SG Köln - 14.07.2006 - AZ: S 27 (15) SO 105/05

LSG Nordrhein-Westfalen - 09.06.2008 - AZ: L 20 SO 65/06

Rechtsgrundlagen:

§ 22 Abs. 1 S. 2 BSHG

§ 38 BSHG

§ 28 Abs. 4 SGB V

§ 61 SGB V

§ 62 Abs. 2 SGB V

Fundstellen:

BSGE 107, 169 - 176

Breith. 2011, 770

info also 2011, 139

KommJur 2011, 6-7

NZS 2011, 699

SGb 2011, 93

SGb 2011, 153

SGb 2012, 41-46

ZfF 2012, 67

Amtlicher Leitsatz:

Sozialhilfeempfänger haben (seit 1.1.2004) keinen Anspruch auf Übernahme bzw Erstattung der von ihnen selbst in der gesetzlichen Krankenversicherung bis zur individuellen Belastungsgrenze zu tragenden Praxisgebühren und Zuzahlungen.

in dem Rechtsstreit

Az: B 8 SO 7/09 R

L 20 SO 65/06 (LSG Nordrhein-Westfalen)

S 27 (15) SO 105/05 (SG Köln)

..............................,

Kläger und Revisionskläger,

Prozessbevollmächtigter: .................................,

gegen

Oberbürgermeister der Stadt Köln,

Ottmar-Pohl-Platz 1, 51103 Köln,

Beklagter und Revisionsbeklagter.

Der 8. Senat des Bundessozialgerichts hat auf die mündliche Verhandlung vom 16. Dezember 2010 durch den Vorsitzenden Richter E i c h e r , die Richter Dr.
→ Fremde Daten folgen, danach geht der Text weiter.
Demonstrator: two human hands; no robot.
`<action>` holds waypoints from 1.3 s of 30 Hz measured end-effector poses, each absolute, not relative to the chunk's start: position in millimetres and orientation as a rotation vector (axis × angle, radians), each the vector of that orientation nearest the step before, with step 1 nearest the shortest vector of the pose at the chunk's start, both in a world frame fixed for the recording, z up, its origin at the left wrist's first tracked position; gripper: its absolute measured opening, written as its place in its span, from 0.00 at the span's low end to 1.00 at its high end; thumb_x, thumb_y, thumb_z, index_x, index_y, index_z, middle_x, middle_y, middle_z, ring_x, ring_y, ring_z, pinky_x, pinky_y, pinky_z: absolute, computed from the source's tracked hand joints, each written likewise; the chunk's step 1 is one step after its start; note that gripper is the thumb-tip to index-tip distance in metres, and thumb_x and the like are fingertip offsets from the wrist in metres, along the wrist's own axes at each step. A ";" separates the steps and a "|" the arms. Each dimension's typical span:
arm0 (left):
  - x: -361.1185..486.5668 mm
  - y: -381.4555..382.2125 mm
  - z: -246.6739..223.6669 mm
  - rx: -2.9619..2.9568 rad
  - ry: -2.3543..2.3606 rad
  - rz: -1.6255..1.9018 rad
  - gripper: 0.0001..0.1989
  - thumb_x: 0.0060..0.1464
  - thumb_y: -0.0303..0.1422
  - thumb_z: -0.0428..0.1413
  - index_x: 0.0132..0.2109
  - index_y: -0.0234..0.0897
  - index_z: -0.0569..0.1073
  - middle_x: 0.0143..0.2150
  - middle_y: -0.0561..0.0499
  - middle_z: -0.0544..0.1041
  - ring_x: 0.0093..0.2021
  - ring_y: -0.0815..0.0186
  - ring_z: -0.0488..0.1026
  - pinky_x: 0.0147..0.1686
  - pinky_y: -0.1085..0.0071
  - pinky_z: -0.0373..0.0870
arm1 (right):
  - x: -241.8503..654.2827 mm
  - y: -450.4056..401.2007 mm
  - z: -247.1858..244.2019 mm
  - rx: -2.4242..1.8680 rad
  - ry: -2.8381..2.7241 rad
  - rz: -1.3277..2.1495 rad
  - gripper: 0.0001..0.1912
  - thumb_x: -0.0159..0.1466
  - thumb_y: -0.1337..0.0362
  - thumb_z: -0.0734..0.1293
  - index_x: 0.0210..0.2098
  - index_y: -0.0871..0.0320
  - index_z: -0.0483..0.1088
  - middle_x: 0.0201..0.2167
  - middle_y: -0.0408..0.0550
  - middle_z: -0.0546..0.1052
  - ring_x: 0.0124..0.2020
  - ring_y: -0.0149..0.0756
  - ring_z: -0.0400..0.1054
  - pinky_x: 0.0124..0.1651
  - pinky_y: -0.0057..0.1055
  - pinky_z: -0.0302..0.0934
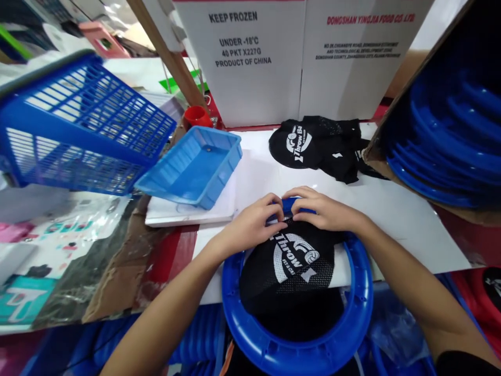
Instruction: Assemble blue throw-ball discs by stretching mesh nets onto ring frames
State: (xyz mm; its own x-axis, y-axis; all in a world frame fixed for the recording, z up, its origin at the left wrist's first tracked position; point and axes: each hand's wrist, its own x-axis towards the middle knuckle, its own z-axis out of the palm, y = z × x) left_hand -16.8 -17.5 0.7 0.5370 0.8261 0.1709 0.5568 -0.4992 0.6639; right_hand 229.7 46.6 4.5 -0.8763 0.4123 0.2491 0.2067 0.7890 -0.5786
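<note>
A blue plastic ring [364, 292] tilts over the table's front edge, its lower part toward my body. Inside it lies a black mesh cloth [301, 261] with white "Throw" lettering. At the ring's top, my left hand [260, 219] has its fingers curled on the ring and the cloth's edge. Just right of it, my right hand [321, 209] bends its fingers over the same part of the rim. The fingertips of both hands are close together. More black printed cloths [297, 143] lie in a pile farther back.
A light blue tray [195, 167] and a blue basket [82, 120] are at the left, with a red cup [198, 116] behind. White cartons [258, 68] stand at the back. A box at the right holds stacked blue rings [442, 156].
</note>
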 end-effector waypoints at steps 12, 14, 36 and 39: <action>-13.1 -20.8 -2.8 2.081 1.215 0.800 0.03 0.62 0.27 0.58 0.41 0.39 0.71 0.35 0.54 0.76 0.34 0.65 0.74 0.36 0.68 0.71 | 220.8 34.5 4.0 -0.461 -2.683 0.227 0.13 0.73 0.73 0.61 0.43 0.56 0.78 0.39 0.51 0.77 0.43 0.42 0.68 0.49 0.41 0.65; -12.6 -20.6 -3.8 2.111 1.207 0.821 0.03 0.62 0.26 0.58 0.40 0.39 0.73 0.34 0.54 0.75 0.34 0.65 0.74 0.35 0.68 0.71 | 221.6 35.6 2.9 -0.458 -2.684 0.237 0.15 0.73 0.74 0.60 0.43 0.56 0.78 0.40 0.52 0.77 0.44 0.43 0.68 0.49 0.42 0.67; -12.7 -19.2 -3.8 2.138 1.280 0.862 0.06 0.66 0.23 0.54 0.42 0.37 0.75 0.36 0.51 0.76 0.37 0.64 0.74 0.40 0.68 0.70 | 220.9 35.3 -2.1 -0.603 -2.643 0.305 0.16 0.72 0.75 0.61 0.45 0.56 0.79 0.42 0.53 0.77 0.42 0.42 0.70 0.47 0.41 0.70; -13.2 -19.2 -2.5 2.145 1.280 0.838 0.07 0.66 0.24 0.55 0.43 0.37 0.76 0.37 0.51 0.76 0.38 0.64 0.74 0.41 0.67 0.71 | 221.0 35.2 -1.8 -0.600 -2.628 0.325 0.15 0.72 0.75 0.61 0.46 0.57 0.79 0.42 0.53 0.77 0.42 0.42 0.71 0.47 0.41 0.70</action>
State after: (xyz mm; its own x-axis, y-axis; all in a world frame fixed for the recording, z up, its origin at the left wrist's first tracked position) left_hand -13.2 -19.2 -2.5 0.3682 0.8956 0.2497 0.5869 -0.4322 0.6846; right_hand 221.0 35.2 -1.8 -0.8174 0.4579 0.3497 0.3590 0.8795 -0.3125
F i c h t e und C o s e r i u sowie die ehrenamtliche Richterin Klein und den ehrenamtlichen Richter L ü b k i n g

für Recht erkannt:

Tenor:

Auf die Revision des Klägers wird das Urteil des Landessozialgerichts Nordrhein-Westfalen vom 9. Juni 2008 aufgehoben. Die Sache wird zur erneuten Verhandlung und Entscheidung an dieses Gericht zurückverwiesen.